BEGIN Supplied data

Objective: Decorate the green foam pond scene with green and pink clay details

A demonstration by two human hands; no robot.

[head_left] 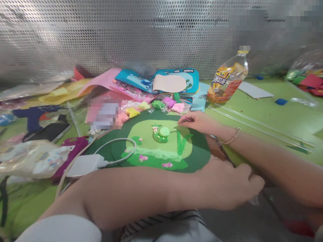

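Note:
A clay picture on dark green sheet [199, 158] lies before me, with a paler green panel in its middle. On it sits a snail [164, 132] with a light green spiral shell. Green grass blades [180, 144] and pink flowers [143, 157] surround the snail. At the picture's upper right edge, my right hand [195, 121] is closed in a pinch; a thin purple bit shows at its fingers, too small to name. My left arm crosses in front of the picture, and my left hand [234, 183] is curled closed at the right, with a bit of clear film-like material below its fingers.
Bags of coloured clay [158, 105] line the picture's far side. A drink bottle [228, 79] leans at the back right, near clear sticks [262, 126]. On the left are a glue gun [35, 116], a phone [51, 131] and a white charger [87, 164] with its cable.

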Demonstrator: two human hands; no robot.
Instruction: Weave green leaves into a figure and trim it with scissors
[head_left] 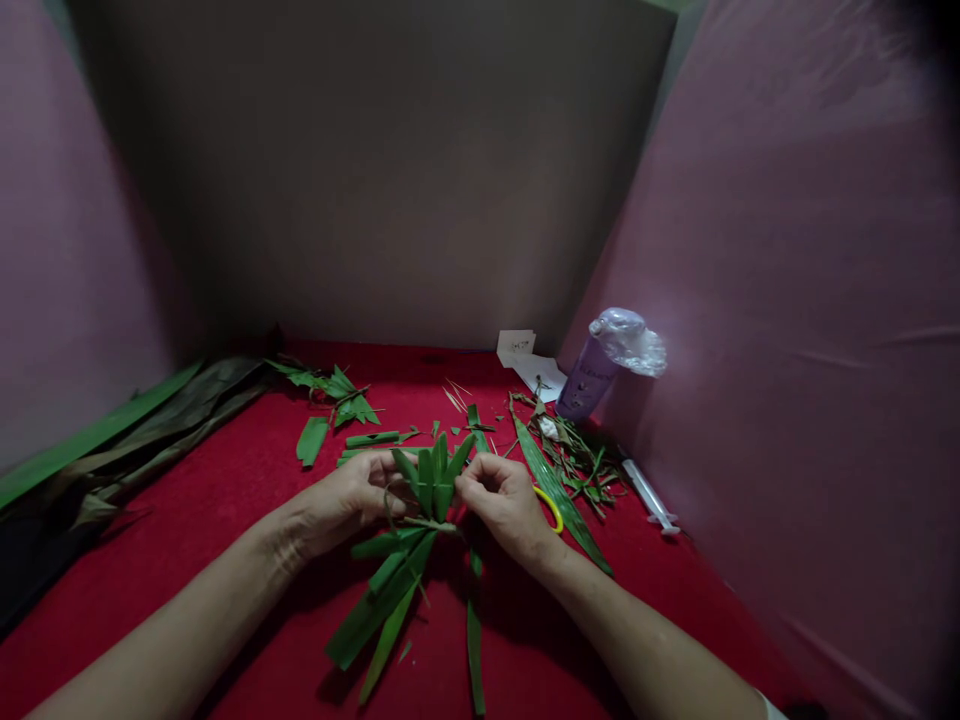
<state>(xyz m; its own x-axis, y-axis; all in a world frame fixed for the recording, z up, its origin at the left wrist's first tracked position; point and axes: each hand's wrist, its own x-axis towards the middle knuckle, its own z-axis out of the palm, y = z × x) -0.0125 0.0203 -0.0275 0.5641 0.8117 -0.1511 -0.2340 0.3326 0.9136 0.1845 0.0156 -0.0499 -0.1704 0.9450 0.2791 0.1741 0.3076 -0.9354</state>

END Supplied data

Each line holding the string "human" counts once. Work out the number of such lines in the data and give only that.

2